Cette opinion s’établirait solidement, si l’on voulait en outre secouer la vieille et funeste erreur qui fait de la fièvre jaune une maladie contagieuse. M. le docteur Chervin, un de ces martyrs de la vérité, qui consacrent une existence toute entière à la constatation d’un fait utile, a daigné nous communiquer la formule des propositions qu’il va soutenir dans un nouveau travail sur cette matière. Nous sommes heureux de pouvoir les mettre d’avance sous les yeux du public.

« 1o La maladie que l’on a désignée sous le nom de fièvre jaune dans l’Amérique équinoxiale, dans l’Amérique du nord et dans le midi de l’Europe, est identique et ne présente aucune différence essentielle.

2o Elle n’est point une maladie sui generis, mais simplement le maximum d’intensité des fièvres bilieuses automnales des pays chauds, ou des saisons chaudes dans les régions tempérées.

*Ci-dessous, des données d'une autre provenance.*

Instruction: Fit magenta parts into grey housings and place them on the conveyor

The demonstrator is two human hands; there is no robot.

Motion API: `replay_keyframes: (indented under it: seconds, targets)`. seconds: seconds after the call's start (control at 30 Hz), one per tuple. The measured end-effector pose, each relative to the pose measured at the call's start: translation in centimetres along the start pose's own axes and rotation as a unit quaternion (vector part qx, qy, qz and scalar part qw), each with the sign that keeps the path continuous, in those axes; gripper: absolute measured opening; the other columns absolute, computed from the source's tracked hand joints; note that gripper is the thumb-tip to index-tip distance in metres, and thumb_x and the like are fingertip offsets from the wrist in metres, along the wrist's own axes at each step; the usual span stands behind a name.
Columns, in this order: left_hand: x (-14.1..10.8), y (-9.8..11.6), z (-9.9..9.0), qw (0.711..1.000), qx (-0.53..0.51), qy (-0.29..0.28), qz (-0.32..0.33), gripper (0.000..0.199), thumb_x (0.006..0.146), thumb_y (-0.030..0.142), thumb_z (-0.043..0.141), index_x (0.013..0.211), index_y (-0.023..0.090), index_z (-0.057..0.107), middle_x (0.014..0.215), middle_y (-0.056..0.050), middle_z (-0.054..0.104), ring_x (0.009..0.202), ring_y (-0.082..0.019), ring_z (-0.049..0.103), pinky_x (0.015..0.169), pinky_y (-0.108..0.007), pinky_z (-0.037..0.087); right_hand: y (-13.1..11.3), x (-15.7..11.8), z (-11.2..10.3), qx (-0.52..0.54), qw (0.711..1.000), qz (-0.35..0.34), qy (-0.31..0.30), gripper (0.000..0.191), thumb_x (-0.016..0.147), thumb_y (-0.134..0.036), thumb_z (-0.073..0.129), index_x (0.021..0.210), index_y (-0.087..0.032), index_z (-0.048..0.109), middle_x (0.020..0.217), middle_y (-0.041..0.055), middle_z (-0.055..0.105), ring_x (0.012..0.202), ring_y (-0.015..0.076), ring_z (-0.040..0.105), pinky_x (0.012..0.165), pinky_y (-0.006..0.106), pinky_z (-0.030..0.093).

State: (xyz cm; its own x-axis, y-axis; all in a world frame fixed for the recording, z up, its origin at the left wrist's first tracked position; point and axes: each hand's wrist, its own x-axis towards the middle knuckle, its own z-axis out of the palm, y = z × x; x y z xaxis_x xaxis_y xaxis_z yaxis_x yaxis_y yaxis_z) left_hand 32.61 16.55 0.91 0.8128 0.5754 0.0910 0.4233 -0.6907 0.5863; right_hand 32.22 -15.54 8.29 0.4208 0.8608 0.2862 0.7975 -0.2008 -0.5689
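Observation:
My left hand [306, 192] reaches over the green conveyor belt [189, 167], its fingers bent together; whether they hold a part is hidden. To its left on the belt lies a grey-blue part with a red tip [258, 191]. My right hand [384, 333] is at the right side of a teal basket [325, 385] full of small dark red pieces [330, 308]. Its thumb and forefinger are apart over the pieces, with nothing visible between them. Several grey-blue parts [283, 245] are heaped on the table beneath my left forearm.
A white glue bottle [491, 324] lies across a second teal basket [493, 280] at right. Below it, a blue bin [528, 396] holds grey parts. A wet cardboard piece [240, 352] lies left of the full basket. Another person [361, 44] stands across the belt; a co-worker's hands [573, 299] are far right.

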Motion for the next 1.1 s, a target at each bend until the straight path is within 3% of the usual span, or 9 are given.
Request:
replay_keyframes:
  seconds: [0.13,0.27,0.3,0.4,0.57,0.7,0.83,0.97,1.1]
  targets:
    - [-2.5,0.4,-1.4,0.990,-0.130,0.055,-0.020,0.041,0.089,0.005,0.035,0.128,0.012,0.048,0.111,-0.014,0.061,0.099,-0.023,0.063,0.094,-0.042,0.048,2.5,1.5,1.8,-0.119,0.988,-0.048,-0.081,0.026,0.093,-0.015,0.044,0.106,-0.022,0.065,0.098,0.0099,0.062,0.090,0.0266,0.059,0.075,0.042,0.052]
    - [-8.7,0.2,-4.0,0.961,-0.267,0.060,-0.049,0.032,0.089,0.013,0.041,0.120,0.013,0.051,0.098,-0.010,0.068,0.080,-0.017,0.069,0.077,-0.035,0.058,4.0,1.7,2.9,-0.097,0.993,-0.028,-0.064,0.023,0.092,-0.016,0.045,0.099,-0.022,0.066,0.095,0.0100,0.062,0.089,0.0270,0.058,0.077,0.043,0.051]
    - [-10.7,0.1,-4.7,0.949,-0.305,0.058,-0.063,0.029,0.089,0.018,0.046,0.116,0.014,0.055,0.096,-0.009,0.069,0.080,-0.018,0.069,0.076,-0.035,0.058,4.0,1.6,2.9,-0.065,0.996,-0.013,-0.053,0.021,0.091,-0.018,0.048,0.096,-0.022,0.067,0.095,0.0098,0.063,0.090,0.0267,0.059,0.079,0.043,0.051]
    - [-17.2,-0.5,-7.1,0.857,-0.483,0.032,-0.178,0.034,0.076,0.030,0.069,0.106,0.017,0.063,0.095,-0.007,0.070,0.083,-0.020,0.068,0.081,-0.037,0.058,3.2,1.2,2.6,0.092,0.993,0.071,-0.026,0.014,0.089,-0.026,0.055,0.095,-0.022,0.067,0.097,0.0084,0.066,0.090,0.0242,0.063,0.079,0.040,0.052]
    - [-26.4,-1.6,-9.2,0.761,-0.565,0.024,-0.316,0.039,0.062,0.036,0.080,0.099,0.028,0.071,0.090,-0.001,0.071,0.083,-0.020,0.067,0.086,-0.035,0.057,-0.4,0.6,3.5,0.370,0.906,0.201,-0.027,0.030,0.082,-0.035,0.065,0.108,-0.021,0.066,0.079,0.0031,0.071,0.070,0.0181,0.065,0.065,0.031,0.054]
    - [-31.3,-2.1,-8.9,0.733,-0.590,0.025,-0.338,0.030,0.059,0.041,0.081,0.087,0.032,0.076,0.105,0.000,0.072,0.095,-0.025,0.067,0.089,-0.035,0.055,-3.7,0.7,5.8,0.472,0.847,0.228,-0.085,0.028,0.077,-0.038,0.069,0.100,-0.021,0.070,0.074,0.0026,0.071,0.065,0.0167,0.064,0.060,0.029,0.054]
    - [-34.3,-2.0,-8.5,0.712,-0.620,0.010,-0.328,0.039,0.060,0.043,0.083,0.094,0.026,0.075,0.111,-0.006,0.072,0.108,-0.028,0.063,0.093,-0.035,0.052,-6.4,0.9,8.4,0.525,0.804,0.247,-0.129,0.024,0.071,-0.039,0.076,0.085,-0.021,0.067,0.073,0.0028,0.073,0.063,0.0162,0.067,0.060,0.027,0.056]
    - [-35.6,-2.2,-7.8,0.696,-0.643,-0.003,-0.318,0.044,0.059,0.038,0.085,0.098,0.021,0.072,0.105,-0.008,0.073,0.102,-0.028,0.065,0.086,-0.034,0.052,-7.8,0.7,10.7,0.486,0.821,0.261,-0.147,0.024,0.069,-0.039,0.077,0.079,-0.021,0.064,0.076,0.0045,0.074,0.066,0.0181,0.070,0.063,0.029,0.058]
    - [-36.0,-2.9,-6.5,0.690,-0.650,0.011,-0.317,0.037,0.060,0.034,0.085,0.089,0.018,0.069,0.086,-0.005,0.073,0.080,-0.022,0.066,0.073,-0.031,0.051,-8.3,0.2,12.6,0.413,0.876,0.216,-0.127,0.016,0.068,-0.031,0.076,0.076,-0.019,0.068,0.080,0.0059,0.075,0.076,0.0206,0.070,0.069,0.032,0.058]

3o Elle n’est transmissible de l’individu qui l’a à celui qui ne l’a pas, d’aucune manière quelconque.

4o L’encombrement des hôpitaux par les malades de la fièvre jaune, quelque grand qu’il ait été, n’a jamais produit jusqu’ici une infection capable de donner naissance à cette maladie ; en viciant l’atmosphère il a seulement dans certains cas aggravé l’état des malades qui s’y trouvaient plongés.

5o La fièvre jaune ne tire donc son origine ni des malades, ni de leurs vêtemens, mais bien des effluves qui s’exhalent des substances végétales ou animales en putréfaction, secondés par certaines conditions météorologiques.

6o La cause de cette maladie ne paraît différer de celles des fièvres bilieuses ordinaires que par un plus haut degré de concentration. Elle nous est d’ailleurs tout aussi inconnue dans sa nature que celles de ces fièvres.

7o Cette cause locale productrice de la fièvre jaune, peut se rencontrer à bord des bâtimens qui couvrent les mers, tout comme à terre.

8o La fièvre jaune n’étant point contagieuse, toutes les mesures de précaution dirigées contre elle sont en pure perte, et doivent par conséquent être supprimées. On peut remédier à l’infection des bâtimens par des moyens hygiéniques très simples, qui offriront à la santé publique toutes les garanties désirables, et n’entraveront point le commerce comme les mesures dites sanitaires actuellement en vigueur. »

Ces huit propositions sont le fruit de dix années d’études aux colonies et dans les Amériques, elles résument la longue expérience d’un savant honnête, et ses nombreuses recherches sur l’origine, le mode de propagation et la nature de la fièvre jaune.

Combien le gouvernement ne sauverait-il pas de victimes, si par l’adoption ouverte de ces doctrines il rendait la confiance aux esprits ! « Les funestes effets produits par la crainte de la contagion, dit encore M. Chervin, ne se bornent point aux malades, ils s’étendent aux personnes saines que cette crainte prédispose à un haut degré à l’influence épidémique. Tel aurait résisté à l’action de l’agent délétère, s’il eut été persuadé que la contagion est nulle et que l’approche des malades n’augmente point le danger, qui a été victime de l’opinion contraire[20]. »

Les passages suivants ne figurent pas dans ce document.